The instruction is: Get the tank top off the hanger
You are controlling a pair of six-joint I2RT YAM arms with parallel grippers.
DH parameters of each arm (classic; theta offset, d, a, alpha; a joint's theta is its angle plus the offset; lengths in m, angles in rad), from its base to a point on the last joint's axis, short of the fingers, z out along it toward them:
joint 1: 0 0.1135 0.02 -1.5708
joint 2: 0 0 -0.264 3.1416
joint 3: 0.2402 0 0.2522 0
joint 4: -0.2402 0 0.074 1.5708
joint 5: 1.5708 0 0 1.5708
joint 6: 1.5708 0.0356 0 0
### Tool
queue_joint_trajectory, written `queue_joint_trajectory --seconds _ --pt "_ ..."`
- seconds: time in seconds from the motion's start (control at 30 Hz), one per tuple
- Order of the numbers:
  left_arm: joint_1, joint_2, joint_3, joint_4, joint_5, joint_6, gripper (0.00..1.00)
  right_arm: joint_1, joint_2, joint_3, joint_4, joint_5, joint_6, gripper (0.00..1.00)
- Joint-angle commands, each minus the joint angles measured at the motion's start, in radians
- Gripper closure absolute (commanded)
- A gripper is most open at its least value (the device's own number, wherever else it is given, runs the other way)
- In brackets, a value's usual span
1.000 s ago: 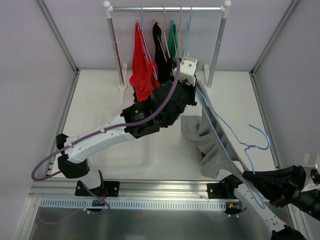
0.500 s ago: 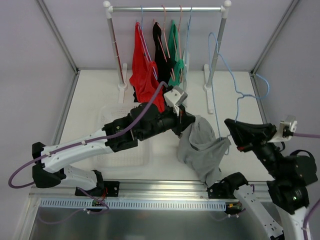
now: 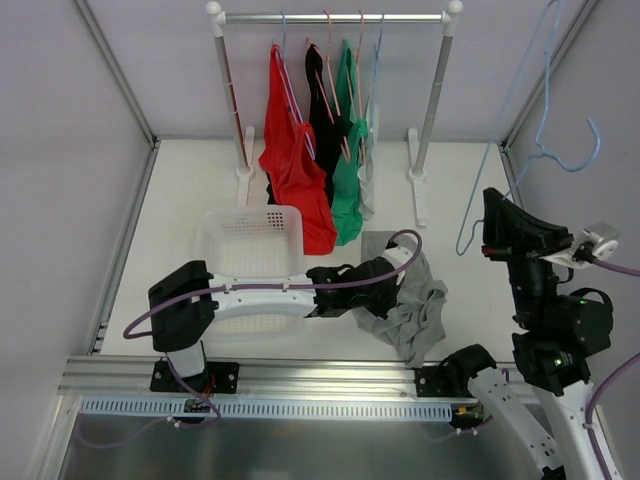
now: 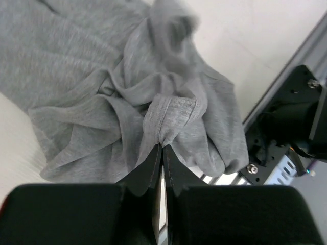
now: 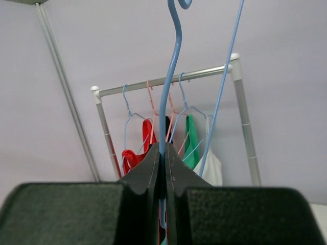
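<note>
The grey tank top (image 3: 410,305) lies crumpled on the white table, free of the hanger; it fills the left wrist view (image 4: 127,92). My left gripper (image 3: 385,285) is low over it and shut on a fold of its fabric (image 4: 162,144). My right gripper (image 3: 490,225) is raised at the right and shut on the bare blue wire hanger (image 3: 545,110), which stands up in the air with nothing on it. In the right wrist view the hanger's stem (image 5: 171,92) runs up from between my closed fingers (image 5: 163,153).
A garment rack (image 3: 330,17) at the back holds red (image 3: 290,150), black (image 3: 322,100) and green (image 3: 348,170) tops on hangers. A white perforated basket (image 3: 250,235) sits left of centre. The frame rail (image 3: 300,375) runs along the near edge.
The right gripper lifted the blue hanger up and right, clear of the grey top. The left gripper came down and toward the near edge with the top, now resting on the table.
</note>
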Motion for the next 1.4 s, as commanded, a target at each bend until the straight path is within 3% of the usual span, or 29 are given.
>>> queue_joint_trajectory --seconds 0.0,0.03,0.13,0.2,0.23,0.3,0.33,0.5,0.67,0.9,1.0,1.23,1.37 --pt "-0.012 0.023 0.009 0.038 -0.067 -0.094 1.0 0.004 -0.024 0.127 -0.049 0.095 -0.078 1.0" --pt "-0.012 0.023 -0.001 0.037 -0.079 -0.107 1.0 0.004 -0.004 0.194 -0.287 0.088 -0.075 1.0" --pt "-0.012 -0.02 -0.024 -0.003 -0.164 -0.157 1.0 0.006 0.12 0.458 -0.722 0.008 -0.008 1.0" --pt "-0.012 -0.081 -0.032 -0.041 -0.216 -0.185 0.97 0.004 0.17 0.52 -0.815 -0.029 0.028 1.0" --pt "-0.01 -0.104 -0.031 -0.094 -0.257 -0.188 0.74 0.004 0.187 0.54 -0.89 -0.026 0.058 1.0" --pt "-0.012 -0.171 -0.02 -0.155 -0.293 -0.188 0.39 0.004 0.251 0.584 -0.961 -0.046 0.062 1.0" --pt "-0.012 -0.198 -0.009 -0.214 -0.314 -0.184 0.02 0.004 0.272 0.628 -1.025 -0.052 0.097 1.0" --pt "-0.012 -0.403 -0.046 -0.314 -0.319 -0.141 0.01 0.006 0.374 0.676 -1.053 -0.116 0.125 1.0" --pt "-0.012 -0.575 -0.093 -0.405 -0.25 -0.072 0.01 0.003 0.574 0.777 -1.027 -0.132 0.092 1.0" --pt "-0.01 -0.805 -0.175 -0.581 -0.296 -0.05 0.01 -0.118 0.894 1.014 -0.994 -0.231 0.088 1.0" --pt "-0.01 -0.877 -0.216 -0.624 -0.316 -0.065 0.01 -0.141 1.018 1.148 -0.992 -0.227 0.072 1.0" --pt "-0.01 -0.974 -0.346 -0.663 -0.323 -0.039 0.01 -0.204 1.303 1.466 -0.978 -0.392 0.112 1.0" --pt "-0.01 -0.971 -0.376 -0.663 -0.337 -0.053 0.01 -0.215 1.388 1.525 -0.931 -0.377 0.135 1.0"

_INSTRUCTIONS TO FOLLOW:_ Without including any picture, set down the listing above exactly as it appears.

_WRITTEN SOLUTION:_
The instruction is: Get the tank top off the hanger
You are controlling a pair of six-joint I2RT YAM arms with parallel grippers.
DH parameters of each arm (classic; theta offset, d, a, alpha; a joint's theta is its angle plus the offset; lengths in m, angles in rad), from its base to a point on the last joint's axis, short of the fingers, z out along it toward them:
joint 1: 0 0.1135 0.02 -1.5708
joint 2: 0 0 -0.264 3.1416
joint 3: 0.2402 0 0.2522 0
joint 4: -0.2402 0 0.074 1.5708
joint 5: 1.5708 0 0 1.5708
joint 6: 1.5708 0.0356 0 0
### Tool
queue_joint_trajectory, written `queue_joint_trajectory --seconds _ --pt "_ ..."`
- seconds: time in seconds from the motion's start (control at 30 Hz), one per tuple
- Order of the numbers:
  left_arm: joint_1, joint_2, joint_3, joint_4, joint_5, joint_6, gripper (0.00..1.00)
  right_arm: joint_1, joint_2, joint_3, joint_4, joint_5, joint_6, gripper (0.00..1.00)
- Joint-angle commands, each minus the joint angles measured at the motion's start, in radians
- Gripper closure absolute (commanded)
- A gripper is most open at its least value (the device's own number, wherever else it is given, runs the other way)
- In brackets, a value's usual span
1.000 s ago: 
0.500 s ago: 
now: 
now: 
now: 
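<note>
The grey tank top (image 3: 410,305) lies crumpled on the white table, free of the hanger; it fills the left wrist view (image 4: 127,92). My left gripper (image 3: 385,285) is low over it and shut on a fold of its fabric (image 4: 162,144). My right gripper (image 3: 490,225) is raised at the right and shut on the bare blue wire hanger (image 3: 545,110), which stands up in the air with nothing on it. In the right wrist view the hanger's stem (image 5: 171,92) runs up from between my closed fingers (image 5: 163,153).
A garment rack (image 3: 330,17) at the back holds red (image 3: 290,150), black (image 3: 322,100) and green (image 3: 348,170) tops on hangers. A white perforated basket (image 3: 250,235) sits left of centre. The frame rail (image 3: 300,375) runs along the near edge.
The right gripper lifted the blue hanger up and right, clear of the grey top. The left gripper came down and toward the near edge with the top, now resting on the table.
</note>
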Motion for the next 1.4 s, as commanded, a target at each bend until the straight path is within 3% of the usual span, or 29 are given.
>>> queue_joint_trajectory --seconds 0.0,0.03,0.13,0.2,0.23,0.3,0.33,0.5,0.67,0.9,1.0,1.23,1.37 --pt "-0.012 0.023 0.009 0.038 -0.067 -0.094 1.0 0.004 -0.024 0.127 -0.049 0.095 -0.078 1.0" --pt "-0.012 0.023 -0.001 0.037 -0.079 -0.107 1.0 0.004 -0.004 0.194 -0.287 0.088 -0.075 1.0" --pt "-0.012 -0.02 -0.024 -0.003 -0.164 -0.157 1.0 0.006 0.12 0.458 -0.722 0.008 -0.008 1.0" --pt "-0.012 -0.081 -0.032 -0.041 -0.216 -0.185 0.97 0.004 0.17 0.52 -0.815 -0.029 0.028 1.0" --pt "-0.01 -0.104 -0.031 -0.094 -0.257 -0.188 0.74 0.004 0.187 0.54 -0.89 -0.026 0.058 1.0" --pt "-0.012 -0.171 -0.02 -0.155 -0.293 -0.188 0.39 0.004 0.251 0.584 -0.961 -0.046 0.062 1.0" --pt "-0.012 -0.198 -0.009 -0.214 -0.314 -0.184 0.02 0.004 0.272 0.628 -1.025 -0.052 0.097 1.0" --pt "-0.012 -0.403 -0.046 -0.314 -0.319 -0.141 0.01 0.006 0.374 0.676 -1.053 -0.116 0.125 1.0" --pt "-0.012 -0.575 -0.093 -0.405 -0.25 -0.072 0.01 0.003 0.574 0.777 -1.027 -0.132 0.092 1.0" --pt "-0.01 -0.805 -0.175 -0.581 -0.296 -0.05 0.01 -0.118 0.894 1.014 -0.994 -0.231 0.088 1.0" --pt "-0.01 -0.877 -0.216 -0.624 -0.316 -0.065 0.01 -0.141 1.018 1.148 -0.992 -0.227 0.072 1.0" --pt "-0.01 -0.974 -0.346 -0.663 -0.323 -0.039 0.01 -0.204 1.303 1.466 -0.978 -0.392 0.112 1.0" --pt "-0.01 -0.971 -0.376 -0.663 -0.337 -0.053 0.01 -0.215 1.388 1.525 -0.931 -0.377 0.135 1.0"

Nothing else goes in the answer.